Even getting as far as she has is notable, experts said, because it is difficult to get a foreclosure rescinded. That is particularly the case in states such as California, where the foreclosure process is streamlined and largely unfolds outside of court.
Some consumer attorneys say foreclosure reversals like Mena's could become more common as they learn to better exploit foreclosure errors.
"We are making some headway, even in California, though it has been slow," said Walter Hackett, an attorney who represents Inland Empire homeowners. "As attorneys become more savvy about the realities of mortgage lending, they are starting to file more meaningful lawsuits."
In 1996, when Mena and her husband bought their house, the region's last real estate bust was just beginning to recede.
"It was good," Mena said. "You could still afford to buy a house, there was work and I was young."
Her husband, who declined to be interviewed for this article, worked as a licensed contractor, slathering buckets of paint on walls for homeowners looking to spruce up their properties. Mena worked for Riverside County managing the medical cases of handicapped children.
In 2002, they brought a second son home to the tree-lined street not far from the San Bernardino National Forest.
As home values surged and the region's real estate bubble inflated, the family's starter home became a source of income as well as an investment tool.
The pair refinanced their property several times to pay off vehicles, consolidate bills and complete home repairs and upgrades, Mena said. They also used some of that money to launch a contracting company. The last time the home was refinanced, the mortgage remained in her name alone.
"You kind of take a gamble, like, 'Hey let's just do this, let's be self-employed, let's have our own business,'" Mena said. "Then all of a sudden it came to a screeching halt."

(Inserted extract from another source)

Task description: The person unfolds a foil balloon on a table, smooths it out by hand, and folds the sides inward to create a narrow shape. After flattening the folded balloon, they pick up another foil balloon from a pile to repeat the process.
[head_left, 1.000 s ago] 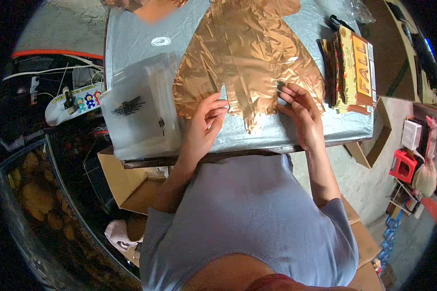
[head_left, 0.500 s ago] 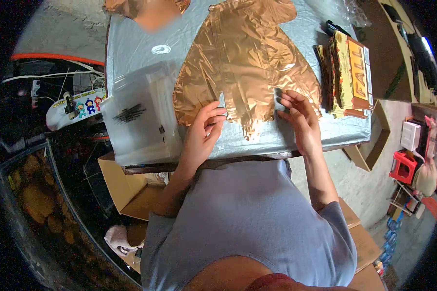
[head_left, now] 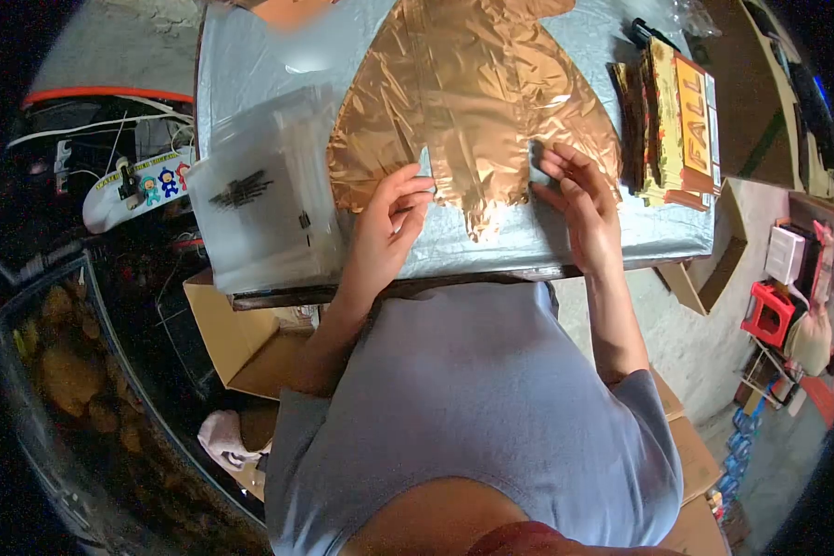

The van, spray guns and other newly purchased tools sat idle as construction work in Southern California dried up. By 2008 the two-income household was relying on one income, and the couple was forced to draw on a line of credit to pay the mortgage.
When that final means of survival was tapped out in August 2008, Mena pleaded her case to Bank of America. The bank put Mena on a temporary payment plan that allowed her to pay half of her mortgage note.
In early 2009, Mena was demoted in a cost-cutting measure by her employer. She faced some unexpected expenses in February 2009 and missed a mortgage payment, breaching the terms of her agreement with Bank of America.
The bank told her she could no longer make partial payments, according to letters of financial hardship she wrote applying for mortgage assistance. She tried to make full payments when she could, Mena said, but quickly began falling behind.
"We were still hoping it would work itself out, not only as a family, individually, but as a country, that this will fix itself, and then it didn't," Mena said. "Nothing was working."
President Obama, who took office in January 2009, unveiled plans that spring to help as many as 4 million borrowers such as Mena through its foreclosure assistance plan, the Home Affordable Modification Program. The plan would reduce monthly payments by lowering borrowers' interest rates, extending the length of time on some mortgages and deferring portions of some mortgage debts to the end of the life of the loans.
The program has fallen well short of its goals, and last year the Republican-controlled House of Representatives voted to end it, arguing that the program is a waste of money and gives homeowners false hope. The measure didn't go beyond the House, but the Obama administration has taken steps to improve the performance of banks participating in the program. Last year it withheld financial incentives from some of them, including Bank of America.